On Friday night in Cape Town, South Africa's first gay-friendly mosque suffered fire damage due to a suspected arson attack.
Speaking with AFP, mosque founder Dr. Taj Hargey said video surveillance shows unidentified people making recon trips to the mosque in the hours before the fire. Hargey called the effort a "deliberate attack" noting the use of petrol and oil. But he remained steadfast, saying:
"They [the arsonists] cannot shut us down, they can try whatever they want…They have tried verbal intimidation, threats and now arson, this should be the last…Our opponents should know that they don't have a copyright on Islam."
As referenced in the above quote, this is the latest in a series of hardships faced by South Africa's first gay-friendly mosque. It has drawn denouncements from Muslim groups, and even death threats directed at Hargey.
In the last couple weeks, there was speculation that the City Council of Cape Town might close the fledgling mosque, but Hargey tells the AFP the complaints have been dealt with.
Hargey's mosque, which he emphasizes as open to the public (above) breaks from tradition in several ways.
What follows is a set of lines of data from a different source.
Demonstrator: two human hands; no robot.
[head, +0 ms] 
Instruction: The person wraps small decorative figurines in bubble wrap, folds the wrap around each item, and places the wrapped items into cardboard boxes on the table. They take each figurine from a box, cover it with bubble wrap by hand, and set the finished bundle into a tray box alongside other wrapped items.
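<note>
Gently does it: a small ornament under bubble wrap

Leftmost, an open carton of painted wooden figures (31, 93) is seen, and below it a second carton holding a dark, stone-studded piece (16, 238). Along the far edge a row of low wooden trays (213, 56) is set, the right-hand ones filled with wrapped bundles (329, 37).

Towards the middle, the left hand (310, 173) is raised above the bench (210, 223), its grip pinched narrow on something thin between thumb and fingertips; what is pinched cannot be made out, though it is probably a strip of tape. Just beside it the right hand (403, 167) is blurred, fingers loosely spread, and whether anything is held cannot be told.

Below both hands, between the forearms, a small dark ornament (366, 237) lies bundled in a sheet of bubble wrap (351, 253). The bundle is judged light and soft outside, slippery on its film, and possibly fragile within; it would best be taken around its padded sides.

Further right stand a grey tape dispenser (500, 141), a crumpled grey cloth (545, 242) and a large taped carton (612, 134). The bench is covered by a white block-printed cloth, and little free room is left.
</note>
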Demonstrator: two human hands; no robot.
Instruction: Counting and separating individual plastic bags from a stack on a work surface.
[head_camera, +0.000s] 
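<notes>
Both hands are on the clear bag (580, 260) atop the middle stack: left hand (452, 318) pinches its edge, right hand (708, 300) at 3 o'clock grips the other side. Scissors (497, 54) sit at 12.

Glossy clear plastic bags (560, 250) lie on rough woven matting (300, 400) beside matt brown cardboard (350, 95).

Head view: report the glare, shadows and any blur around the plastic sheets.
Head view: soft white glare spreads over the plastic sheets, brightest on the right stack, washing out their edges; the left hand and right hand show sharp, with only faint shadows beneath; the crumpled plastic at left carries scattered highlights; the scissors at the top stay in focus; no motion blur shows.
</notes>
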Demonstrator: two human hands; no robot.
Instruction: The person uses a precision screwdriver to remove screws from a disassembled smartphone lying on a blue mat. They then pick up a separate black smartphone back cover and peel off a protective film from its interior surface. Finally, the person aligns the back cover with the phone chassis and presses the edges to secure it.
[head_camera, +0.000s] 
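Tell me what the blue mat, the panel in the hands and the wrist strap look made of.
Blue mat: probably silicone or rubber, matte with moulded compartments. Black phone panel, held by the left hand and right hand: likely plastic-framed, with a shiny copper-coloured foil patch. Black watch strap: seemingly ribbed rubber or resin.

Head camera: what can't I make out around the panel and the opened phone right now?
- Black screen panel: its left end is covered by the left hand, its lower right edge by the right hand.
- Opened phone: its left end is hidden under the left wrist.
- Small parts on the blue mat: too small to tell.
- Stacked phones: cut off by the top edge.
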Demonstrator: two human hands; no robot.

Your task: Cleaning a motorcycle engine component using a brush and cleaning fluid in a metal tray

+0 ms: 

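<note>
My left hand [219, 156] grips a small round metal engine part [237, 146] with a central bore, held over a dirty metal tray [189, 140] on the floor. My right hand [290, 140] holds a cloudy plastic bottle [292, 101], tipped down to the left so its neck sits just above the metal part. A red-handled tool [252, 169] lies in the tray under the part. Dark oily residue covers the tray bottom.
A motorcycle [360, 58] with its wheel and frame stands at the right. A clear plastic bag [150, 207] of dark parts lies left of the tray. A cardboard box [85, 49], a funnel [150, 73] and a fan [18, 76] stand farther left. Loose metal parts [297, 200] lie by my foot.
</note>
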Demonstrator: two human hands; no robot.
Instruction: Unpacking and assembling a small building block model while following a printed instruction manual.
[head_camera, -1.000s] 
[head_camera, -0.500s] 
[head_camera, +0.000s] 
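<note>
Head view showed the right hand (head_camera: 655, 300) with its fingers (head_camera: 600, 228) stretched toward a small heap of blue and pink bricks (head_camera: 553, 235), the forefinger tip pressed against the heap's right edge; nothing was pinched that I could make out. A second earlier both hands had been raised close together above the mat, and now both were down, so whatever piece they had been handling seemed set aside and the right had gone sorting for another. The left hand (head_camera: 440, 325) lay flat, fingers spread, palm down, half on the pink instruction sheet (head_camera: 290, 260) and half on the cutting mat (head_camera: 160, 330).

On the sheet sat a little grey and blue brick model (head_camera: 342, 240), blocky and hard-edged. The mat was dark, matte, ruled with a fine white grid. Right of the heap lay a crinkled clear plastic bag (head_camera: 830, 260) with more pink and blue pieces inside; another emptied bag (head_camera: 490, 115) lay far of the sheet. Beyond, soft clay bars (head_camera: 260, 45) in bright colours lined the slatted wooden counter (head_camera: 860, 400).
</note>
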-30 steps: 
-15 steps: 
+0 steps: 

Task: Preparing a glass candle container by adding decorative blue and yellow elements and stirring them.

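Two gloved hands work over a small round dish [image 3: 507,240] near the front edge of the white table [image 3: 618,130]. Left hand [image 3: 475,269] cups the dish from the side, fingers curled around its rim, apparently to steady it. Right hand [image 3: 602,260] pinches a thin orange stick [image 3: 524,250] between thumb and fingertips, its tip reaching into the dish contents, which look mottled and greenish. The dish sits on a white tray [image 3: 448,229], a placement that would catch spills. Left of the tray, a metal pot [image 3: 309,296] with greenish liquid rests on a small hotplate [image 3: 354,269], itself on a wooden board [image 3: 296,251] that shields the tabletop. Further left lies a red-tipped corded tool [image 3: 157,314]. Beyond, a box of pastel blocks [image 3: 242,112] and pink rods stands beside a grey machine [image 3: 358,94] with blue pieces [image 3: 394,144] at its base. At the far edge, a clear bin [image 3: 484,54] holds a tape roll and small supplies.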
The mosque allows women to lead prayers, and as aforementioned, it is gay-friendly.
Hargey is an academic and founder of Oxford University's Muslim Educational Centre.He has given controversial statements in the past, notably in the Daily Mail, where he argued for a 'burka ban' in the UK and spoke against processed halal meats.
Watch a video from AFP on the Mosque's opening, AFTER THE JUMP…
[image via Rodger Bosch for AFP]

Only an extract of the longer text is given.